What's with the movement away from GCC onto Clang recently?
Open and DragonFly BSDs making the move from GCC too, when is Linux to follow?
The BSD's are moving to it because unlike GCC it's not licensed under the GPL.
Maybe there's some legitimate reasons besides this though?
>>62218987
NetBSD don't give a shit and OBSD will potentially will never use it in stable as they support way more platform than clang
>>62218987
Who even uses *BSD
>>62219027
This is a big reason, but there are others. Such as easier cross-compilation and easier extensibility (a large portion of this is due to clang's code base being better-organized than GCC's)
>>62218987
It's unlikely for Linux to follow. Most other kernels switch for license reasons, while Linux is already GPL. On the technical side, Linux devs actually request features from GCC devs, so it's like they have their own custom compiler already. Even clang still struggles to support all GNU extensions. Not to say that Clang isn't a good compiler, but Linux and GCC are heavily intertwined.
>>62219376
I'd love to see GNUtards in damage control when "GNU+Linux" would become simply "Linux"..
>>62219822
we all know that won't happen anon
>>62218987
Linux "won't"
But there is already massive progress in getting the kernel compoling under clang.
>>62219831
It already did with Android.
>>62219862
android never was gnu
>>62219872
Android is Linux.
>>62220024
Android != Linux
Linux == kernel Android == OS
>>62218987
Because it's AST isn't intentionally shit
The major reasons I can think of are:
1) BSD license gives more freedom to companies so they are more incentivised to contribute (e.g.
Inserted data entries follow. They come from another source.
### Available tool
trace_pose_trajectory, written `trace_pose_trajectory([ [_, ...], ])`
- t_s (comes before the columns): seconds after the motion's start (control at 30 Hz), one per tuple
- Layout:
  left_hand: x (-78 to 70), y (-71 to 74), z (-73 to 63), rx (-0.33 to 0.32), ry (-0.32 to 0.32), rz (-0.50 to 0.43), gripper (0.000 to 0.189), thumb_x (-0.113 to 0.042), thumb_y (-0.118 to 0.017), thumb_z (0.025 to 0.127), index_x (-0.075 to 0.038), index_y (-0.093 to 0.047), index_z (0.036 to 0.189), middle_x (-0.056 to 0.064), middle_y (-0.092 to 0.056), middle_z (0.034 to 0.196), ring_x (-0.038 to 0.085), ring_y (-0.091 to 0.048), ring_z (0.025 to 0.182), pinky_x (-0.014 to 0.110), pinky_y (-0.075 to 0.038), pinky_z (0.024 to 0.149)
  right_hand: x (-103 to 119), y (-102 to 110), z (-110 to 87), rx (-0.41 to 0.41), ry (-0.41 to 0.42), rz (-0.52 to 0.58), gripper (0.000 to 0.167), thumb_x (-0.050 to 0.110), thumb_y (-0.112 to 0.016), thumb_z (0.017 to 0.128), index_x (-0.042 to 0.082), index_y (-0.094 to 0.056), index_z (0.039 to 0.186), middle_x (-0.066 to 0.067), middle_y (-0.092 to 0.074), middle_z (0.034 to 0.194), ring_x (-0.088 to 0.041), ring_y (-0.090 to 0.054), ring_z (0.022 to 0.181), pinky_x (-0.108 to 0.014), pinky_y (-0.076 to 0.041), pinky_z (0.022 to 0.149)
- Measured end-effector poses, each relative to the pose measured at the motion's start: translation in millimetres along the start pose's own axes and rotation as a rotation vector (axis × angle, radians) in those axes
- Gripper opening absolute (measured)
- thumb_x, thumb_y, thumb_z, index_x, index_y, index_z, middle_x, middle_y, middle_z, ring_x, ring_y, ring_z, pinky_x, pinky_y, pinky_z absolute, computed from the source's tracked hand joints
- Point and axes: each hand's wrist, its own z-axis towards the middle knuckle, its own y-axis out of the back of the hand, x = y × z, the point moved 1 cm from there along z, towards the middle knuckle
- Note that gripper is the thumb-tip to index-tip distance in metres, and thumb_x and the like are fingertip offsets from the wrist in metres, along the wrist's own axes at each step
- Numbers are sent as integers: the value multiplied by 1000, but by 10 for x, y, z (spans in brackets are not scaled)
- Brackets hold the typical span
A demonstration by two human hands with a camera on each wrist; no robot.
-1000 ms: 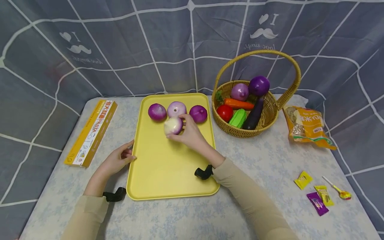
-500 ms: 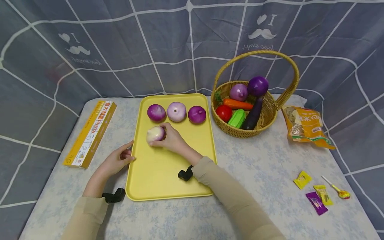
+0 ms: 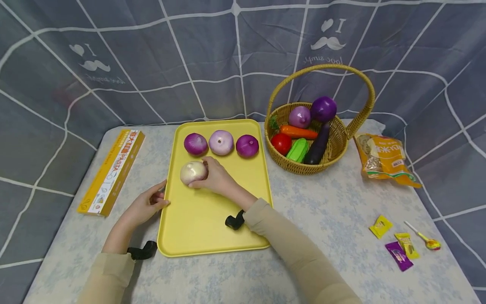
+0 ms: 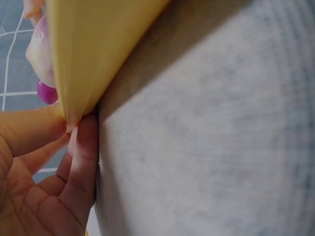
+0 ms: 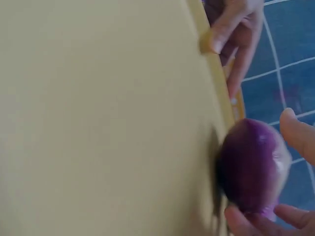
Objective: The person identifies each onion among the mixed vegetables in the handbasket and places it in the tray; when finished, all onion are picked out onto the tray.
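Note:
A purple-and-white onion (image 3: pixel 193 173) sits on the left part of the yellow tray (image 3: pixel 216 230), pale side up. My right hand (image 3: pixel 220 179) is around its right side. In the right wrist view, the thumb (image 5: pixel 298 135) stands a little off the onion (image 5: pixel 253 164), while the fingertips are right at its lower side. My left hand (image 3: pixel 146 204) pinches the tray's left edge; in the left wrist view the thumb (image 4: pixel 37 129) and a finger meet at its rim. Behind, three more onions stand in a row: purple (image 3: pixel 195 144), pale (image 3: pixel 221 142) and dark purple (image 3: pixel 247 146).
To the right of the tray stands a wicker basket (image 3: pixel 303 169) of vegetables with a tall handle. An orange snack bag (image 3: pixel 386 160), wrapped candies (image 3: pixel 398 256) and a lollipop (image 3: pixel 432 243) lie at the right. A pasta box (image 3: pixel 112 173) lies at the left.
My right hand has carried the onion left and forward, away from the row. Over the last half second the onion has turned pale side up and the thumb has parted from it. My left hand stays put.

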Motion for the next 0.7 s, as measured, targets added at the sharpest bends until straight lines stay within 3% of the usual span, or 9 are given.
trace_pose_trajectory([
  [0.17, 6, -1, -13, -1, 9, 13, 70, -15, -61, 98, -1, -24, 156, 18, -56, 111, 19, -49, 91, 23, -43, 70, 103, 308, -117, -18, 13, -15, 80, 36, -80, 82, 5, -43, 146, -12, -47, 146, -27, -51, 129, -37, -43, 107],
  [0.27, 7, 9, -12, -4, 7, 19, 70, -16, -61, 98, -2, -24, 156, 19, -56, 112, 19, -50, 92, 23, -45, 70, 124, 589, -195, -64, 56, 14, 65, 30, -77, 86, 4, -52, 140, -12, -53, 142, -29, -53, 128, -40, -45, 106],
  [0.5, 7, 13, -13, -5, 17, 3, 70, -16, -61, 98, -1, -23, 156, 19, -55, 111, 18, -50, 91, 23, -45, 69, -80, 1391, -395, -333, 104, 71, 34, 19, -70, 92, 2, -66, 121, -16, -67, 120, -31, -64, 113, -39, -51, 98],
  [0.7, 30, 17, -8, 5, 19, -4, 70, -16, -60, 98, -3, -23, 156, 18, -55, 111, 20, -49, 93, 24, -44, 71, -422, 2096, -532, -538, -11, 27, 33, 24, -63, 97, 4, -66, 123, -14, -68, 120, -26, -63, 112, -39, -48, 99],
])
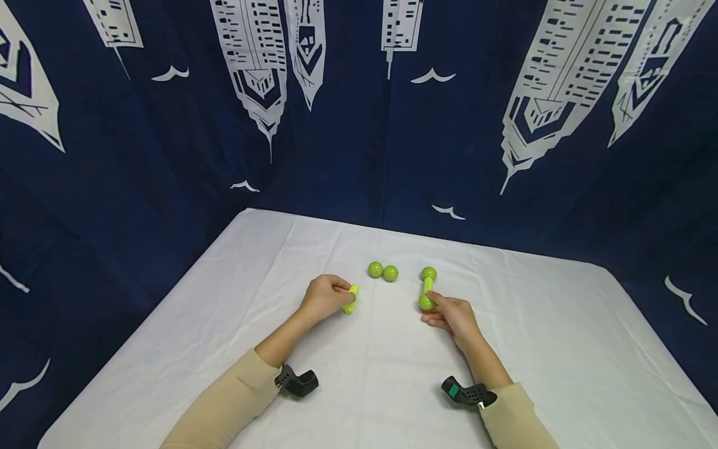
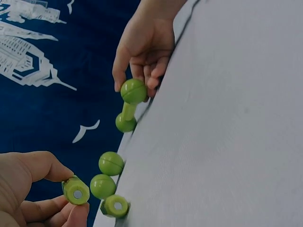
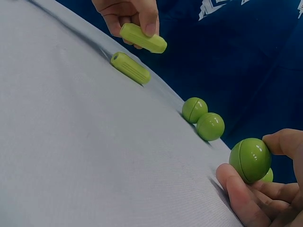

Apple)
2) GCC's ever growing scope and complexity turns off new developers
3) Clang's intermediate representation allows a much modular design and integration in applications that need this data
4) related to previous point, Clang (actually LLVM) is much more reusable because it exposed a library to integrate in e.g. a syntax checker.
5) clang dominates GCC in raw speed on some areas while GCC only has a small advantage in the other areas.
6) clang is newer while GCC has a lot of history, so clang is the "new hot thing".
7) LLVM + clang is not only a compiler but a subject of research for optimizations because of this IR.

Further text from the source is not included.